Output every line of the material exactly, omitting images.

.....

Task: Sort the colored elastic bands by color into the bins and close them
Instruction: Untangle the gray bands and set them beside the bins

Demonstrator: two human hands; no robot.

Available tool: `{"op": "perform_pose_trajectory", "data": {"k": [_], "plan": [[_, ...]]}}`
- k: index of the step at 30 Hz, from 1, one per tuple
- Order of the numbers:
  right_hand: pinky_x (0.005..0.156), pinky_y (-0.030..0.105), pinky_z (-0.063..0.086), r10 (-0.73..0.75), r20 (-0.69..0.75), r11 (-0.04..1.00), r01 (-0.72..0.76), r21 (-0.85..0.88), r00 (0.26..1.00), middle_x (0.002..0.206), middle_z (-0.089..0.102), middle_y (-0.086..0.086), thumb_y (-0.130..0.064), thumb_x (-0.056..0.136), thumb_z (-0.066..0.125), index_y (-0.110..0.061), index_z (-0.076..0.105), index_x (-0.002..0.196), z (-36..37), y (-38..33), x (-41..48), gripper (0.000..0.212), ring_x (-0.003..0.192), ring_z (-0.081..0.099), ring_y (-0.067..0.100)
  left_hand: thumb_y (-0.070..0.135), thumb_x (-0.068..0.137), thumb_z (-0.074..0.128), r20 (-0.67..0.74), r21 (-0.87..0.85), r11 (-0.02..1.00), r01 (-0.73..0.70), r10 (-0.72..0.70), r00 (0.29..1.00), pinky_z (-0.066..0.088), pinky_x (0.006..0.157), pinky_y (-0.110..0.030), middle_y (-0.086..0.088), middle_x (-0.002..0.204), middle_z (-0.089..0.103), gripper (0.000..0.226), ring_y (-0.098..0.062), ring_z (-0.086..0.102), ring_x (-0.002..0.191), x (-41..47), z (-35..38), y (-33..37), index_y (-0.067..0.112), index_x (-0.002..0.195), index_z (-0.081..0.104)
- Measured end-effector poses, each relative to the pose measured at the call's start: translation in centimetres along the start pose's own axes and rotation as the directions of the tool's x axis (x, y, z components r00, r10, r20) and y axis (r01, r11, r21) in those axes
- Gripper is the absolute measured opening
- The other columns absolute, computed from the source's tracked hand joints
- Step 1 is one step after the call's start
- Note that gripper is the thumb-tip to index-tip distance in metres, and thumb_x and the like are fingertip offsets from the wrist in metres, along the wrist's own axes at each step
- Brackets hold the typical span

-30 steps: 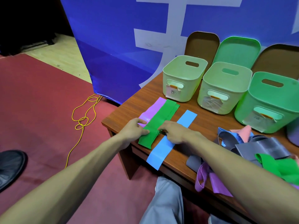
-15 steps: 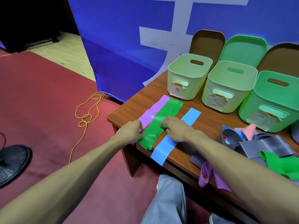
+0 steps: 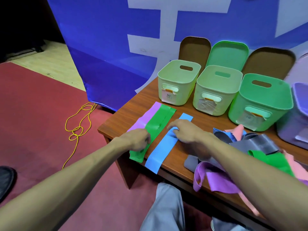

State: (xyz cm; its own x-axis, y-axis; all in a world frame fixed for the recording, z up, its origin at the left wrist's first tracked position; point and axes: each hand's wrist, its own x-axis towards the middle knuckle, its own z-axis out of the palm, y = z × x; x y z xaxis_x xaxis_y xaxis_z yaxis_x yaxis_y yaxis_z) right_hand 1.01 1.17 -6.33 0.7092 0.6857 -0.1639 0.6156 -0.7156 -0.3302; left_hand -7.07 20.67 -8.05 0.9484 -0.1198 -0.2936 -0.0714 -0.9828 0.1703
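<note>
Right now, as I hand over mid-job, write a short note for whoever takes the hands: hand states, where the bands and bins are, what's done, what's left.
Left hand: fingers curled on the near part of the green band.
Right hand: pinches the blue band.
The purple band, the green and the blue lie flat, side by side, at the table corner.
A mixed pile lies to the right.
Three green bins are open, with lids leaning behind. A purple bin is at the far right.
Done: three bands laid out.
Left: binning everything, closing lids.
</note>
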Motion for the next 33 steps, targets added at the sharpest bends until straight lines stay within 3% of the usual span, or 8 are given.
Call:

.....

• _COMPLETED TASK_:
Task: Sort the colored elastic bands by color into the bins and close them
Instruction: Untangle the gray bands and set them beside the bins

Demonstrator: two human hands; no robot.

Available tool: `{"op": "perform_pose_trajectory", "data": {"k": [_], "plan": [[_, ...]]}}`
- k: index of the step at 30 Hz, from 1, one per tuple
- Order of the numbers:
  right_hand: pinky_x (0.005..0.156), pinky_y (-0.030..0.105), pinky_z (-0.063..0.086), r10 (-0.73..0.75), r20 (-0.69..0.75), r11 (-0.04..1.00), r01 (-0.72..0.76), r21 (-0.85..0.88), r00 (0.26..1.00), middle_x (0.002..0.206), middle_z (-0.089..0.102), middle_y (-0.086..0.086), thumb_y (-0.130..0.064), thumb_x (-0.056..0.136), thumb_z (-0.066..0.125), index_y (-0.110..0.061), index_z (-0.076..0.105), index_x (-0.002..0.196), z (-36..37), y (-38..33), x (-41..48), gripper (0.000..0.212), ring_x (-0.003..0.192), ring_z (-0.081..0.099), ring_y (-0.067..0.100)
  left_hand: thumb_y (-0.070..0.135), thumb_x (-0.068..0.137), thumb_z (-0.074..0.128), r20 (-0.67..0.74), r21 (-0.87..0.85), r11 (-0.02..1.00), r01 (-0.73..0.70), r10 (-0.72..0.70), r00 (0.29..1.00), pinky_z (-0.066..0.088), pinky_x (0.006..0.157), pinky_y (-0.110..0.030), middle_y (-0.086..0.088), middle_x (-0.002..0.204), middle_z (-0.089..0.103), gripper (0.000..0.226), ring_y (-0.098..0.062), ring_z (-0.086..0.102), ring_x (-0.002..0.191), x (-41..47), z (-35..38), y (-33..37), index_y (-0.067..0.112), index_x (-0.002..0.195), index_z (-0.081..0.104)
- Measured end-effector poses, each relative to the pose measured at the call's start: translation in centimetres along the start pose's own axes and rotation as the directions of the tool's x axis (x, y, z components r00, r10, r20) and y axis (r01, r11, r21) in those axes
- Gripper is the absolute measured opening
- The other columns absolute, computed from the source's tracked hand joints
- Step 1 is one step after the call's start
- Note that gripper is the thumb-tip to index-tip distance in metres, and thumb_x and the like are fingertip offsets from the wrist in metres, along the wrist's own axes at each step
- Brackets hold the typical span

-30 steps: 
-15 steps: 
+0 steps: 

State: (xyz cm; its own x-axis, y-axis; all in a world frame fixed for the recording, z up, its origin at the left wrist's first tracked position; point and axes: each hand's wrist, its own x-axis towards the middle knuckle, its own z-axis out of the palm, y = z × x; x y z xaxis_x xaxis_y xaxis_z yaxis_x yaxis_y yaxis_z) right_hand 1.01 1.17 -6.33 0.7092 0.6857 -0.1639 0.6156 -0.7156 -0.3302; left_hand -7.07 20.67 -8.05 0.9484 -0.1198 -0.2936 -0.0714 -0.9828 0.1703
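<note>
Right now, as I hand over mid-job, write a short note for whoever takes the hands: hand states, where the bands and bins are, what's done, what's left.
Left hand: fingers curled on the near part of the green band.
Right hand: pinches the blue band.
The purple band, the green and the blue lie flat, side by side, at the table corner.
A mixed pile lies to the right.
Three green bins are open, with lids leaning behind. A purple bin is at the far right.
Done: three bands laid out.
Left: binning everything, closing lids.
</note>
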Motion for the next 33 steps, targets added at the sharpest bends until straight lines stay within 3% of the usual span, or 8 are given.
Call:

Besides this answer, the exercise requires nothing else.